Items from a data source:

»»

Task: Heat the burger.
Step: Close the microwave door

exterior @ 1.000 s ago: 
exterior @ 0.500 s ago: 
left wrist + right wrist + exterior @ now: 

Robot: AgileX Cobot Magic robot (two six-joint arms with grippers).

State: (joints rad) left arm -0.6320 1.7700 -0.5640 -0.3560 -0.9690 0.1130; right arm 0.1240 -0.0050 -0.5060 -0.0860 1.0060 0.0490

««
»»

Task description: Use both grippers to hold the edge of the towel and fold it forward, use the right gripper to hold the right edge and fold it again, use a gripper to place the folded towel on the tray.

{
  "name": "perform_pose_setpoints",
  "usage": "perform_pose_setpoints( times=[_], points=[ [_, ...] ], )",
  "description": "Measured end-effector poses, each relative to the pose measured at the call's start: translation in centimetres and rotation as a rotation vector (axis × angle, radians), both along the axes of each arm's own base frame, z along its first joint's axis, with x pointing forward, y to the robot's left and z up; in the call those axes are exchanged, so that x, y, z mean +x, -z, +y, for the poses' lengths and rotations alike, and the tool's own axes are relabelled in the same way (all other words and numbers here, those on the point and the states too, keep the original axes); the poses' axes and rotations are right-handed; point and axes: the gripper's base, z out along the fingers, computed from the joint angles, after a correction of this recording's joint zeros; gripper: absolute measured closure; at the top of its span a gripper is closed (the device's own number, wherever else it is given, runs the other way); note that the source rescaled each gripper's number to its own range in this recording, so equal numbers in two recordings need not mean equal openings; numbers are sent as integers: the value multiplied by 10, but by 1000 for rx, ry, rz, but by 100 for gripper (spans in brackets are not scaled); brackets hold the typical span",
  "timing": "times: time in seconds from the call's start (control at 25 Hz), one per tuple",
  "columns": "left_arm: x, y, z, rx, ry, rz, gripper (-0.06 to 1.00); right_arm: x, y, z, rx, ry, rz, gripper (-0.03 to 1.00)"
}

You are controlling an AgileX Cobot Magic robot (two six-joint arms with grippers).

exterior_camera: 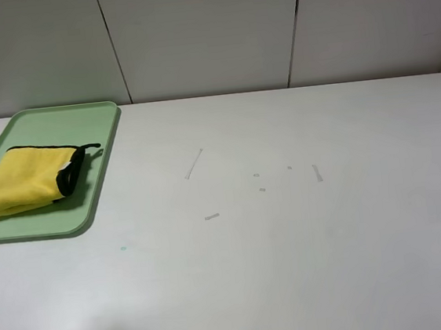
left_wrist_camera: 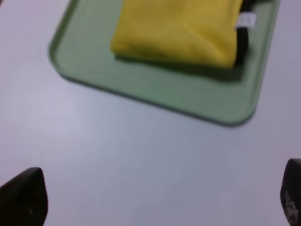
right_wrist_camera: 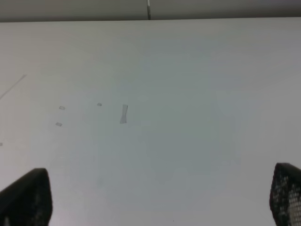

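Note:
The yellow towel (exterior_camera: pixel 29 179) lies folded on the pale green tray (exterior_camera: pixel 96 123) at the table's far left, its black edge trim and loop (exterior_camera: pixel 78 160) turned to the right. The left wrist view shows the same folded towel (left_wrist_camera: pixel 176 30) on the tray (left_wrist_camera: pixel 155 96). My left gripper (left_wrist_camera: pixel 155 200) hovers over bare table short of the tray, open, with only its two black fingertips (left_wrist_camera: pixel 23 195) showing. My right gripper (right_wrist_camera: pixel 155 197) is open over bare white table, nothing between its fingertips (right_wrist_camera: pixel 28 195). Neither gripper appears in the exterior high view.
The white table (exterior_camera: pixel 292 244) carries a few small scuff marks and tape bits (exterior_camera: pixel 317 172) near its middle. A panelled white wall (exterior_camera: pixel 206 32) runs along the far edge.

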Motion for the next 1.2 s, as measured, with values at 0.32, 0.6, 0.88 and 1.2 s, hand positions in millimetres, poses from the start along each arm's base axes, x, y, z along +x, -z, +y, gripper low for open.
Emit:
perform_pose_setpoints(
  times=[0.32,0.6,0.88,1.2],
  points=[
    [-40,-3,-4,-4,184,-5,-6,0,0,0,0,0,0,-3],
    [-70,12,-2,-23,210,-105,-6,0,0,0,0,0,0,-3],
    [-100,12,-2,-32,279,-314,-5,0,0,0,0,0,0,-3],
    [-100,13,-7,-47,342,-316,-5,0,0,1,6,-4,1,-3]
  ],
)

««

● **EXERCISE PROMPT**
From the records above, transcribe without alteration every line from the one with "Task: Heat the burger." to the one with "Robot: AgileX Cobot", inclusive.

● **FINISHED TASK**
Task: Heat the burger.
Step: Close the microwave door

exterior @ 1.000 s ago: 
exterior @ 0.500 s ago: 
left wrist + right wrist + exterior @ now: 

Robot: AgileX Cobot Magic robot (two six-joint arms with grippers).

This output contains the full answer.